> _What you need to do_
From the first line to the last, set down the material exactly, leaving out its pictures.

> _Given information_
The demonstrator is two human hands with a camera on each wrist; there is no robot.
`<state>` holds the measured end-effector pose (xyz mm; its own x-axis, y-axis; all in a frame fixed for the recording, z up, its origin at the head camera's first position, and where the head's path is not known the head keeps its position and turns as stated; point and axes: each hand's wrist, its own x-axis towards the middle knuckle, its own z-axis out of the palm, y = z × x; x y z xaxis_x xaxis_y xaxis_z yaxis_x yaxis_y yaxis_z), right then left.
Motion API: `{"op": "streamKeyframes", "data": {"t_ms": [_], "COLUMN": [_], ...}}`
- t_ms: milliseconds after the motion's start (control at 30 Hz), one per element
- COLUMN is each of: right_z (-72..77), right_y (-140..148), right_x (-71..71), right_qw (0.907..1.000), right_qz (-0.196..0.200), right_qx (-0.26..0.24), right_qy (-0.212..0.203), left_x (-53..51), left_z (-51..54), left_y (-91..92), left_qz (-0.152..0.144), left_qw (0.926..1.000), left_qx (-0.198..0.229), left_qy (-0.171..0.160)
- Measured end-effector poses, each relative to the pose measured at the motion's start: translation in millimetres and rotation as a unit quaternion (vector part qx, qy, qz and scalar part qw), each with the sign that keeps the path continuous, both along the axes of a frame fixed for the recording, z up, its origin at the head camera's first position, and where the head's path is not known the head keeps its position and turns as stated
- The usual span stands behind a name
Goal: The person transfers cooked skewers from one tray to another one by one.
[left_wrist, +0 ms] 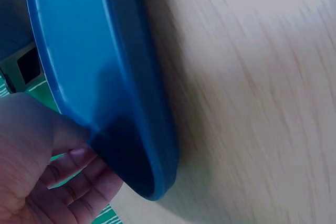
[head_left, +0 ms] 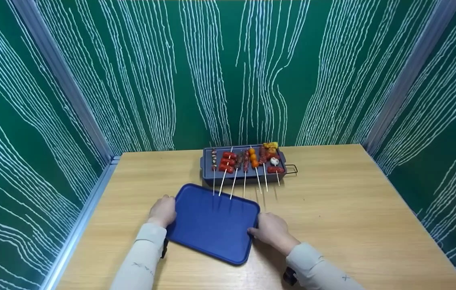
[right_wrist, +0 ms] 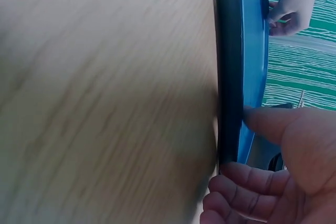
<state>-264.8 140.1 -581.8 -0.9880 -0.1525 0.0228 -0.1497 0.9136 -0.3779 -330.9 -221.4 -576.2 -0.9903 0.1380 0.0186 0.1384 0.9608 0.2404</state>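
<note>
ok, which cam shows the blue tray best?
Head view: nearly the whole outline and flat face of the blue tray show there, from above. The left wrist view gives one corner and a stretch of rim close up, cut off by the top of the picture. The right wrist view has it nearly side-on, also cut off.

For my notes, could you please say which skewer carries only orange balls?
The fifth skewer from the left on the grill; it alone carries nothing but orange balls.

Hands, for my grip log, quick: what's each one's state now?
Left hand: holding the blue tray, left edge.
Right hand: holding the blue tray, right edge.
</note>
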Motion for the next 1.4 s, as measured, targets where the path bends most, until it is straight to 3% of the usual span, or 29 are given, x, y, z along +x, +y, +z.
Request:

> _Finished exercise_
The demonstrator is two human hands with a camera on each wrist; there is no robot.
`<state>` holds the measured end-effector pose (xyz mm; its own x-axis, y-axis; all in a frame fixed for the recording, z up, its origin at the head camera's first position, and where the head's path is not known the head keeps its position and turns as stated; point and axes: each hand's wrist, its own x-axis towards the middle knuckle, its own z-axis out of the palm, y = z × x; x y z xaxis_x xaxis_y xaxis_z yaxis_x yaxis_y yaxis_z), right then left.
Motion API: `{"op": "streamKeyframes", "data": {"t_ms": [_], "COLUMN": [_], ...}}`
- t_ms: milliseconds after the motion's start (control at 30 Hz), one per element
- COLUMN is each of: right_z (-72..77), right_y (-140..148), right_x (-71..71), right_qw (0.907..1.000), right_qz (-0.196..0.200), right_qx (-0.26..0.24), right_qy (-0.212..0.203), left_x (-53..51), left_z (-51..54), left_y (-91..92), left_qz (-0.152..0.144), left_qw (0.926..1.000), left_qx (-0.198..0.229), left_qy (-0.171..0.160)
- Measured end-effector poses, each relative to the pose measured at the motion's start: translation in millimetres and rotation as a unit quaternion (vector part qx, qy, qz and scalar part qw), each with the sign that keeps the path continuous, both along the axes of a frame fixed for the recording, z up, its origin at the head camera's first position, and where the head's path is not known the head keeps its position and turns as stated
- The usual span stands behind a name
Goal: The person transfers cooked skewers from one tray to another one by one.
[left_wrist, +0 ms] 
[head_left, +0 ms] 
[right_wrist, +0 ms] 
<state>-264.8 140.1 -581.8 -0.9880 -0.1525 0.0228 -0.1497 0.9136 -0.3779 -330.9 -221.4 -576.2 -0.9903 0.1380 0.0186 0.1384 0.9608 0.2404</state>
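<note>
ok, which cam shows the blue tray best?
Head view: nearly the whole outline and flat face of the blue tray show there, from above. The left wrist view gives one corner and a stretch of rim close up, cut off by the top of the picture. The right wrist view has it nearly side-on, also cut off.

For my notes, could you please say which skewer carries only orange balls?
The fifth skewer from the left on the grill; it alone carries nothing but orange balls.

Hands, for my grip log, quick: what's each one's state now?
Left hand: holding the blue tray, left edge.
Right hand: holding the blue tray, right edge.
</note>
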Motion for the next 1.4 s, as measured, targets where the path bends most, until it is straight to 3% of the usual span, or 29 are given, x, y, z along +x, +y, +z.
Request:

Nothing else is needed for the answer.